Don't tell you manager anything, just do it. If someone tells you to add functionality to a 2000 line function, it takes extra time. If you want the company to benefit a little bit more from the time you spend on grokking it (by saving the next poor soul some time) by splitting it up.

Go to the part that you suspect you need to modify, identify a block of code that together forms something you can give a name, i.e. "initialize_doodad_struct", "validate_widget_params", pull it out put it in a function. Now look at all identifiers that are referenced or declared in your block of code, do a ack or ctrl+f through the 2000-N line function to 100% verify that they're not referenced anywhere. If they aren't you can safely encapsulate them in your new function (if you're working in a static language you probably could just right-mouse-click-extract to do all this).

Then immediately verify that the code still works. Run it, ideally in unit tests but most certainly also in real world(-like) scenarios. Do this for every small step. If your codebase takes 2 hours to compile, instead make a commit. Make a commit for every single 3-10 line extraction you do. (do it anyway, it'll look good and everyone will love you)

And then repeat until either the part you wanted to modify is clear to you, or there's nothing more to extract ;)

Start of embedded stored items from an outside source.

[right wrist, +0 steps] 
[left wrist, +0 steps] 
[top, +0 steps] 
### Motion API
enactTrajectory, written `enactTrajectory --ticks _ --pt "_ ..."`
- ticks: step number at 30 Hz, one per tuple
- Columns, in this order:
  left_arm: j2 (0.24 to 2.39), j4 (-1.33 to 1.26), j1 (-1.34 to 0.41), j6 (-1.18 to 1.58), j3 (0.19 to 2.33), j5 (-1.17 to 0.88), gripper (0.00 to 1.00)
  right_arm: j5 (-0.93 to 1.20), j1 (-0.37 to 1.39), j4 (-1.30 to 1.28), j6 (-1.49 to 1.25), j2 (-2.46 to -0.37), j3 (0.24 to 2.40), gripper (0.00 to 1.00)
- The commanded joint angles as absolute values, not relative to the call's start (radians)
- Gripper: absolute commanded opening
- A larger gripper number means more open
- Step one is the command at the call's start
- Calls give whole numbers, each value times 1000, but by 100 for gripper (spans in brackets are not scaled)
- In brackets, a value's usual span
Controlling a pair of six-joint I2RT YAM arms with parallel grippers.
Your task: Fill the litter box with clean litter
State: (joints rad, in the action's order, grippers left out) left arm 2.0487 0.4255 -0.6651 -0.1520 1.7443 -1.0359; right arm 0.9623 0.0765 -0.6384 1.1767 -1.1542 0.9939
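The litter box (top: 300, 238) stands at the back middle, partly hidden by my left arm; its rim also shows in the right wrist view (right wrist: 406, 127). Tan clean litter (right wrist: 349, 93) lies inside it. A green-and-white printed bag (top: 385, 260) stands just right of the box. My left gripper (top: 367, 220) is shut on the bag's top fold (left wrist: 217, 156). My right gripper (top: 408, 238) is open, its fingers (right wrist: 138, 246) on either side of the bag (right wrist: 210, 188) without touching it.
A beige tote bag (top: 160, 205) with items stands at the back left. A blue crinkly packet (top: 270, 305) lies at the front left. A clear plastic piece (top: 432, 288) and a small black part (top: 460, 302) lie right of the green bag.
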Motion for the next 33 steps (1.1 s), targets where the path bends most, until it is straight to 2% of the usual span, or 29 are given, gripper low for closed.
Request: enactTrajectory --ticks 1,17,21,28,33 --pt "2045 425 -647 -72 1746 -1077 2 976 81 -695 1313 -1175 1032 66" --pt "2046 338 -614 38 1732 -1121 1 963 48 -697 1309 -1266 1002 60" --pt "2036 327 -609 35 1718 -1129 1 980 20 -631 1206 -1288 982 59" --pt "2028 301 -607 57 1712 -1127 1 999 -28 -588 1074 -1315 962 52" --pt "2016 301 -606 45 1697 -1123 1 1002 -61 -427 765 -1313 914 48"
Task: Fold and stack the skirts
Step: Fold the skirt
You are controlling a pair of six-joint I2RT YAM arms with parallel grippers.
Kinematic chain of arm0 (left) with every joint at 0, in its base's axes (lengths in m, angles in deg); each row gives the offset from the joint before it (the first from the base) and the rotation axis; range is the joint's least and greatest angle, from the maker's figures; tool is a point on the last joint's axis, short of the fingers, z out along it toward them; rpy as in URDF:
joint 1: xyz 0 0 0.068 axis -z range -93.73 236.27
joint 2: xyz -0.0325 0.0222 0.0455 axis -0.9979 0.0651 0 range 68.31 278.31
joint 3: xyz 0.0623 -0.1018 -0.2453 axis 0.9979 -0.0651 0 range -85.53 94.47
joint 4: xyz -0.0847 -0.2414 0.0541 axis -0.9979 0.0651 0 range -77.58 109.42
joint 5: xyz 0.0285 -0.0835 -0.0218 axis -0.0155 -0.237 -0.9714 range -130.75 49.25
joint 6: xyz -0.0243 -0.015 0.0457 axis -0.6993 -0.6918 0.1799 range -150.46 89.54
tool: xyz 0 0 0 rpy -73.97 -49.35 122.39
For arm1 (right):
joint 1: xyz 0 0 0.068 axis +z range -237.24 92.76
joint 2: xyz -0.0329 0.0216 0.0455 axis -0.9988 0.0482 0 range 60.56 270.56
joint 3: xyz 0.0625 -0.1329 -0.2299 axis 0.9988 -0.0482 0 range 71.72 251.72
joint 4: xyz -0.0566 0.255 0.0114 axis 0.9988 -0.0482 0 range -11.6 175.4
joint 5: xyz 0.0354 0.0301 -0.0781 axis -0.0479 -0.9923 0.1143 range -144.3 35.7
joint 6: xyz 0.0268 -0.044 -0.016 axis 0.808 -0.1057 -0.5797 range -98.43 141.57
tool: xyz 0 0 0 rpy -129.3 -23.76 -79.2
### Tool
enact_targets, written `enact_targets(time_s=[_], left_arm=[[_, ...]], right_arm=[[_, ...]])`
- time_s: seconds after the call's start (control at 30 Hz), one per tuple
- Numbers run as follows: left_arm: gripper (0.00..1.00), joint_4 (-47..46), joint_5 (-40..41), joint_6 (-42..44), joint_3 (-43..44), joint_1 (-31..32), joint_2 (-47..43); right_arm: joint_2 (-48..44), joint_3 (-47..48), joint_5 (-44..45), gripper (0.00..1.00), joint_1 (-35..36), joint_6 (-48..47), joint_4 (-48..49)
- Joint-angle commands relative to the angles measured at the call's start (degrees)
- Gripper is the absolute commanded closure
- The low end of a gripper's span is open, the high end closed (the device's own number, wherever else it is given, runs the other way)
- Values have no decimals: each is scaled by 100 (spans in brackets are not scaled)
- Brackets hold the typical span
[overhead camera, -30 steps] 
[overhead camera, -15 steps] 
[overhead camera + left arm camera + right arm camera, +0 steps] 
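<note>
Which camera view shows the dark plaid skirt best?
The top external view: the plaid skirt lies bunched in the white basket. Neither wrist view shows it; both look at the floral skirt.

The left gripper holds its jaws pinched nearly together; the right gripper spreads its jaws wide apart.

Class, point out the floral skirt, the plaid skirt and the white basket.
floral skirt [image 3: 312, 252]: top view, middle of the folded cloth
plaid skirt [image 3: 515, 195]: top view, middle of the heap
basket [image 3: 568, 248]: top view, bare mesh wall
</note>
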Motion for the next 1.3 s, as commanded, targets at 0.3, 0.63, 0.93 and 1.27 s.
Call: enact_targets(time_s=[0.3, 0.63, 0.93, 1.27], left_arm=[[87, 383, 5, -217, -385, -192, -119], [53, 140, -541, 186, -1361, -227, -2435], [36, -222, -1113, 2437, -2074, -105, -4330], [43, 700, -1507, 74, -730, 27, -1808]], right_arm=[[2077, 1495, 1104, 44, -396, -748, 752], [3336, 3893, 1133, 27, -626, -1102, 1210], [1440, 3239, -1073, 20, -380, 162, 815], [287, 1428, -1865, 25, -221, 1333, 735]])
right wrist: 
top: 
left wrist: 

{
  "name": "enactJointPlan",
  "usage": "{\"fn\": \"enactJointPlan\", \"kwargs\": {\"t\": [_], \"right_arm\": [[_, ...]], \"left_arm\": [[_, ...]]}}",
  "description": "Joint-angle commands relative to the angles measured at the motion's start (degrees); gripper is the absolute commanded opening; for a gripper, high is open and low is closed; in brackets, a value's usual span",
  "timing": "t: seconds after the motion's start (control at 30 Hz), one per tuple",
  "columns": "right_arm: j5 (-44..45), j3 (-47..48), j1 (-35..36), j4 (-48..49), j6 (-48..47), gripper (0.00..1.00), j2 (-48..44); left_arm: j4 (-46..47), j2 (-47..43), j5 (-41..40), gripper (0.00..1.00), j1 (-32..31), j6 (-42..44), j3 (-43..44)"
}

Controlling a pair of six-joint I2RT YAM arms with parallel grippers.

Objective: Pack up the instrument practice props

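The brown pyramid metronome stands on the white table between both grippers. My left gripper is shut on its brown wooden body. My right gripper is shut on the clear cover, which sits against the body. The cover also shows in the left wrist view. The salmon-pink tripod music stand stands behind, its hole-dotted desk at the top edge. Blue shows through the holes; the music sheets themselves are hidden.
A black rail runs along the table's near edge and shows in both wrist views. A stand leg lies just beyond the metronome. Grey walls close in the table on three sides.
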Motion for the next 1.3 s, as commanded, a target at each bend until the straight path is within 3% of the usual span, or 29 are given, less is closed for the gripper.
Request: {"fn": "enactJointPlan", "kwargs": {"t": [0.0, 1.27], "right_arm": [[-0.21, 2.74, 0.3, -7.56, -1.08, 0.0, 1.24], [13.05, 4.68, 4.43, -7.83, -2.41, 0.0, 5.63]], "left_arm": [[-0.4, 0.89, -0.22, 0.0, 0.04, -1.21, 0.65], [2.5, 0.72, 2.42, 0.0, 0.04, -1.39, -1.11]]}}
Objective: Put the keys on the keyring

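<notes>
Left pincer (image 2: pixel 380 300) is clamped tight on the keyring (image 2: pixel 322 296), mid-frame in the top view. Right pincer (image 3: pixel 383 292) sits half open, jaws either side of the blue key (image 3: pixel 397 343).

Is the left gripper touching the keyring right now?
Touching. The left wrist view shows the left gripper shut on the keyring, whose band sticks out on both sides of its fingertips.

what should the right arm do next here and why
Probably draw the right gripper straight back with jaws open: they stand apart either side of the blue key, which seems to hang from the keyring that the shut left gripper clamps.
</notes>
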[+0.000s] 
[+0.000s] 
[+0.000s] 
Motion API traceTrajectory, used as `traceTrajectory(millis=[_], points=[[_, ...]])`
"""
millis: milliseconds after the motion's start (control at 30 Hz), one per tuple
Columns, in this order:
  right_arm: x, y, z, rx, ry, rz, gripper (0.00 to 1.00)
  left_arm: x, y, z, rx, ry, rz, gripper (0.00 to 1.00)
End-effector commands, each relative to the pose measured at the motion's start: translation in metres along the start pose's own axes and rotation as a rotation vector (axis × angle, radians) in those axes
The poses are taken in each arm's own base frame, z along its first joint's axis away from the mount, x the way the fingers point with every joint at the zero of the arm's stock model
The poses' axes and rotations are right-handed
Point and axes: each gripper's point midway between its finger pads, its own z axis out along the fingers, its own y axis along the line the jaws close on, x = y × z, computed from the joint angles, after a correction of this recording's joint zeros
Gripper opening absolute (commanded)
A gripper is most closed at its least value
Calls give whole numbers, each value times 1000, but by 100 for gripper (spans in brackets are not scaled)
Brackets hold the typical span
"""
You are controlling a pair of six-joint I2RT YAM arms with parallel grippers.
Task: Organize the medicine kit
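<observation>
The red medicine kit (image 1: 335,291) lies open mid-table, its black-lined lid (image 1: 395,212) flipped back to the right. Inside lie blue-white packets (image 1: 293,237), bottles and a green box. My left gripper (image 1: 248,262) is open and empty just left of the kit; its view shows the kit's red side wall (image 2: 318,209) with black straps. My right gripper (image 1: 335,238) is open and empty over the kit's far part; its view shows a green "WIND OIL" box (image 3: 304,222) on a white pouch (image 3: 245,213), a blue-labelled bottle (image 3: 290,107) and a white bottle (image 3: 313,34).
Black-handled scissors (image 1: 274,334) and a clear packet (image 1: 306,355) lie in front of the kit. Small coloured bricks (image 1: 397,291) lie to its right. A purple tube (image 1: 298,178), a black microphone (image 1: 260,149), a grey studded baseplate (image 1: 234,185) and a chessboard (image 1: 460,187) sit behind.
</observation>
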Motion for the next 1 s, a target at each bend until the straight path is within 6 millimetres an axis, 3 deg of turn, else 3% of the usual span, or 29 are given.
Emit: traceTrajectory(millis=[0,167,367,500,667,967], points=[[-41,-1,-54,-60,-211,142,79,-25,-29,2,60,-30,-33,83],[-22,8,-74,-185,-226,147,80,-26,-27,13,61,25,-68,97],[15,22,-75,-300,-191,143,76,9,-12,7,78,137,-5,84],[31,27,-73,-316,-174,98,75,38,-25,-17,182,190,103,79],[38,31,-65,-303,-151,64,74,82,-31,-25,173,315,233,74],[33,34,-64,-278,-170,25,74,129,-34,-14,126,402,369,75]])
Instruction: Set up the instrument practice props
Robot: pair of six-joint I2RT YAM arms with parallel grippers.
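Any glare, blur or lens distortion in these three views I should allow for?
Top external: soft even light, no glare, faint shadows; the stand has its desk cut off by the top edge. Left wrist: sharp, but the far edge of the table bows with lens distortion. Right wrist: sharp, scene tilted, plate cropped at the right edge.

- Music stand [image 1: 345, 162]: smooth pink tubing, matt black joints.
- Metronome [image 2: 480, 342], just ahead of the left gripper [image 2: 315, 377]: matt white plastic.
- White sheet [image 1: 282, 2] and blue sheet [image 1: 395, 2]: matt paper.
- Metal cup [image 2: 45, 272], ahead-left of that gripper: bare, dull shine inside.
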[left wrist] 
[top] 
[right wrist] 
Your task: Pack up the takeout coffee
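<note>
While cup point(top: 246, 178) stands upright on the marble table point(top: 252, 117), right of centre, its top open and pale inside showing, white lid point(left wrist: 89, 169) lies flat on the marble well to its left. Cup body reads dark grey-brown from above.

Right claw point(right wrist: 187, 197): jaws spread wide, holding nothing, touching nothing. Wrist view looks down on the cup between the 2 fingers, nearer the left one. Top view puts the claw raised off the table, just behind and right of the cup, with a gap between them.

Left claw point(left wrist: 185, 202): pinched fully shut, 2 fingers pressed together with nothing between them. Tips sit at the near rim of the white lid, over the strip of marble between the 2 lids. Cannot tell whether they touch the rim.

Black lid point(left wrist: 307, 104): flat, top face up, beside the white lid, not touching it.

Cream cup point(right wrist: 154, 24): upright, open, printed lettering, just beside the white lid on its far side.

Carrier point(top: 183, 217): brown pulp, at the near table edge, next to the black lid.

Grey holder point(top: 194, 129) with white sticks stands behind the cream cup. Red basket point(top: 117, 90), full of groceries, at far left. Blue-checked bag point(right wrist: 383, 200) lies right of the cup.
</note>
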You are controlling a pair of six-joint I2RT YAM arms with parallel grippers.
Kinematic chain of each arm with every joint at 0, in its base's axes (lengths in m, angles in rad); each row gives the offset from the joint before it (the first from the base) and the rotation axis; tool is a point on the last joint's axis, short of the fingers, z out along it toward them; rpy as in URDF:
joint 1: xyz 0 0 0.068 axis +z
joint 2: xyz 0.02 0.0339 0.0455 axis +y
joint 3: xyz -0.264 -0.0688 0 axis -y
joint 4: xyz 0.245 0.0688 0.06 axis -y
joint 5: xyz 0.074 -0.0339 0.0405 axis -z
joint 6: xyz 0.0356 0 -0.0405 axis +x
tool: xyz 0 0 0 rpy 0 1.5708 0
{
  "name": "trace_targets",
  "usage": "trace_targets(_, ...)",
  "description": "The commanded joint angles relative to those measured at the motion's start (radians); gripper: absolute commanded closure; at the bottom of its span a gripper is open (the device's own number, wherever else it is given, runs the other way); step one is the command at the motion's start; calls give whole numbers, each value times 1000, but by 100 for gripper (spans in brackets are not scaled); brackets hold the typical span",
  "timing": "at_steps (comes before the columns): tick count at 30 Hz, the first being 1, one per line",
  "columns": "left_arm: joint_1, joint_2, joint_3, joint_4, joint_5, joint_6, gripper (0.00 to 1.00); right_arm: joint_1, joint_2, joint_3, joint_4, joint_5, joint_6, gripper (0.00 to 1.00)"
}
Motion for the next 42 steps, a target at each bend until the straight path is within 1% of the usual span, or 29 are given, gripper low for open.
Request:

By the way, I'm a Ruby programmer mainly, and in Ruby any function over 10 lines is frowned upon. I know that in some programming language communities (looking at you C and C++!) a 200 line function doesn't raise any eyebrows, and they'll sometimes even scold you for extracting a function if it doesn't 'add' anything. I think this is because in C every function pollutes the global namespace, so there's a little more cost associated with it.

  • radicalbyte 10 years ago

    If you write C/C++ then you probably need fast code. Function calls - unless inlined - have a small cost. The cost is really rather small (think memory writes) and can be negligible depending on where the values are stored.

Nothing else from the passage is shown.